Hacker News new | past | comments | ask | show | jobs | submit login
Testing Memory Allocators: ptmalloc2 vs. tcmalloc vs. hoard vs. jemalloc (ithare.com)
121 points by ingve on July 4, 2018 | hide | past | web | favorite | 42 comments

(As background, I'm a jemalloc developer; reposting my twitter comment on the same article): This is quite a bad way of doing a malloc benchmark -- getting realistic activity patterns is critical (see e.g. Wilson et al.'s survey). It doesn't meaningfully test inter-thread interactions, and randomizes in a way that hurts the effectiveness of thread-local caching.

For the large majority of server workloads on Linux, jemalloc or tcmalloc is probably the right choice of allocator. Trying these out (and spending a few additional test runs tuning their configuration) will often yield significant wins compared to the glibc allocator.

if your application needs to be up a lot then you will also care about memory fragmentation - as far as I know most benchmarks do not focus on such problems. You still must test it under real live conditions! No way around that.

jemalloc and tcmalloc have been much better than glibc for me, especially when it comes to avoiding fragmentation with some server workloads http://smalldatum.blogspot.com/2017/11/concurrent-large-allo... http://smalldatum.blogspot.com/2018/04/myrocks-malloc-and-fr... http://smalldatum.blogspot.com/2015/10/myrocks-versus-alloca...

So true. Inside Google, it used to be the case that every N months someone had to figure how to build their Python daemon with Blaze (Bazel) using tcmalloc. It was painful and I hope it's easier nowadays. Without it, after a few weeks you'd see memory leaks whose actual root cause was fragmentation. I can't remember how they interacted with the allocator in Python, but I always suspected that heavy use of protocol buffers made the problem a lot more acute.

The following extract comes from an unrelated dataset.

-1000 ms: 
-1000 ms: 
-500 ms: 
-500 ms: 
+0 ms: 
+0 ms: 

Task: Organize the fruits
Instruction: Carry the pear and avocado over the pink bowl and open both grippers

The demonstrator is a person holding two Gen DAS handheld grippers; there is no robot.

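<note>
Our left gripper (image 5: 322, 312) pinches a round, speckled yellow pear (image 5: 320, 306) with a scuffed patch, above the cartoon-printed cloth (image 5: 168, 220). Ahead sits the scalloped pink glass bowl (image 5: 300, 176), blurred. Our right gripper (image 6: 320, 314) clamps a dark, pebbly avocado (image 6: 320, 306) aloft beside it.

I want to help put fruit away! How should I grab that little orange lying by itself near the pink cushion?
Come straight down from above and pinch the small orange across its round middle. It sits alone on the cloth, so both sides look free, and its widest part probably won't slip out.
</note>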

The actual allocation happens in memset() - because this is where the application page faults and jumps to the kernel. The kernel populates application's address space and returns back to user land. This surely can add a lot of noise to the test results. free() is also not very simple anymore considering all the madvise() magic it does.

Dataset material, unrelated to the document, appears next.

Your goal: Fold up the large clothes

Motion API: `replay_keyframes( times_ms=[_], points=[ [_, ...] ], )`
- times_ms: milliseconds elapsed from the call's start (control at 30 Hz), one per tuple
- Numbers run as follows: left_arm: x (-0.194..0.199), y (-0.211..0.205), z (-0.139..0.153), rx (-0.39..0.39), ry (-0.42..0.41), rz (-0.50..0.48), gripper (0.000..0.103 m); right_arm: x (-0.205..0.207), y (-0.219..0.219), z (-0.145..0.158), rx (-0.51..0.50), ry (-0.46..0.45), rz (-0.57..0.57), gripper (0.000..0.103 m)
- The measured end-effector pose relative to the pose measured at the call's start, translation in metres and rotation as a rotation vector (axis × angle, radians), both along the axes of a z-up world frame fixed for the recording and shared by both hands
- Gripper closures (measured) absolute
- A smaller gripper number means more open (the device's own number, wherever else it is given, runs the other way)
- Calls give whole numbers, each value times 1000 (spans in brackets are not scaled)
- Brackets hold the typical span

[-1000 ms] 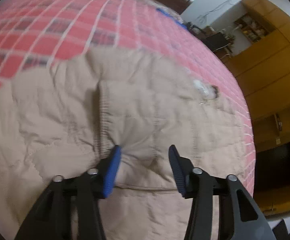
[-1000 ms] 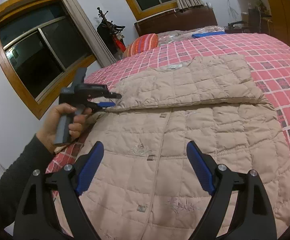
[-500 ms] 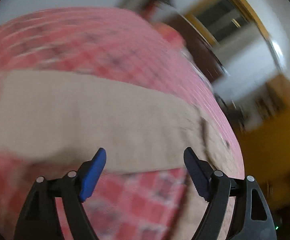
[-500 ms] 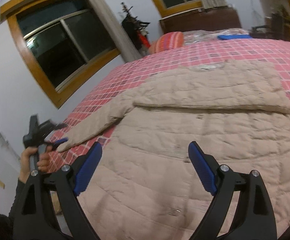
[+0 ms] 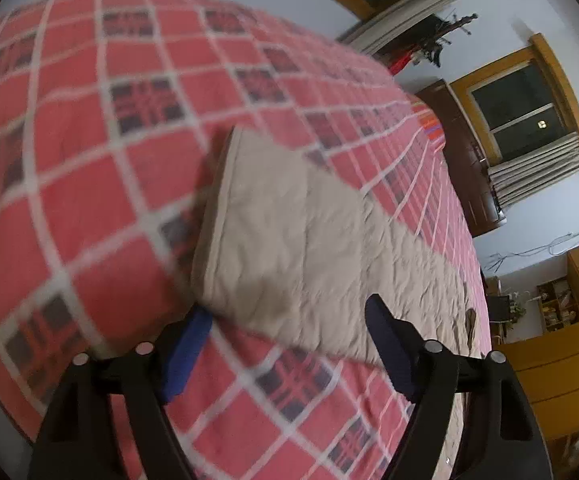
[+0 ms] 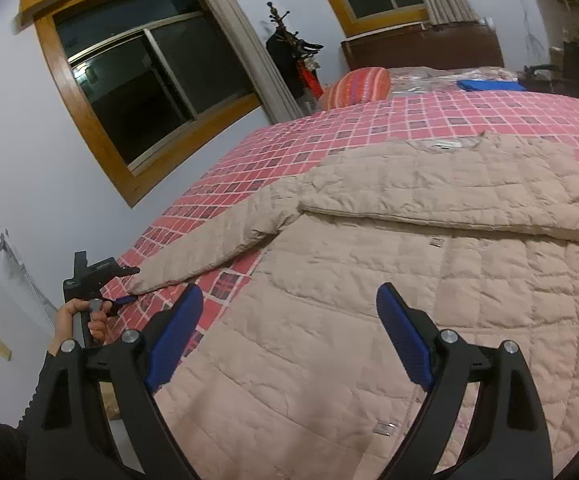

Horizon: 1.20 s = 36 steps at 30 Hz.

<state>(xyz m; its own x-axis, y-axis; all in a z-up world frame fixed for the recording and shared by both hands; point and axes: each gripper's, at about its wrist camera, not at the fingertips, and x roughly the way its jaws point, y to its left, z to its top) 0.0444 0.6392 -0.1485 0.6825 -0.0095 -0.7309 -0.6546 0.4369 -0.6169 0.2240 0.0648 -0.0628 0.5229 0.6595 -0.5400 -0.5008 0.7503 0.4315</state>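
Sleeve [image 5: 289,240] pulled out; left claw [image 5: 285,344] agape.

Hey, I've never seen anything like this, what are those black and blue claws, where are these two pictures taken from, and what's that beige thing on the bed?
There is no robot here. A person holds a hand-operated two-finger gripper in each hand, and each gripper carries a wide-angle camera looking forward along its fingers. One picture comes from the left gripper, the other from the right gripper. Both stand open and hold nothing. On the red checked bedspread lies a beige quilted jacket, one sleeve stretched out sideways. The left gripper sits right at that sleeve's cuff. In the right view you can see the person's hand holding it.
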Motion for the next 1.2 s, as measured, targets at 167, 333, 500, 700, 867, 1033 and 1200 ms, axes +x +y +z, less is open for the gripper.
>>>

It probably would be interesting to see how many page faults the application generates with tcmalloc/jemalloc/glibc/etc allocators.


For more jemalloc information/context/history/trivia, I would recommend reading the jemalloc paper.

"A Scalable Concurrent malloc(3) Implementation for FreeBSD", Jason Evans, April 16, 2006


This benchmark tested glibc 2.24. glibc 2.26 introduced a newer, much more scalable implementation of malloc, with a per-thread cache. I'd love to see how that competes with jemalloc and the other allocators.

Seems like Rust has made a solid choice in making jemalloc their default allocator.

I’d assumed it was the Mozilla legacy - Gecko uses jemalloc, and there’ll be a lot of institutional knowledge around tuning it.

This is correct.

If you want to consider more allocators: We use tbbmalloc from the Intel threaded building blocks for our Linux and Windows builds. I'm not sure if the dev in charge did benchmark other allocators, but results are good (we spent less time in the allocator, program runs faster overall). Our workload varies between 2 and 8GB RAM on average with <15 minute runtime for internal, reduced tests (outliers or customer runs can reach >100gb and hours or days of runtime; those improved too).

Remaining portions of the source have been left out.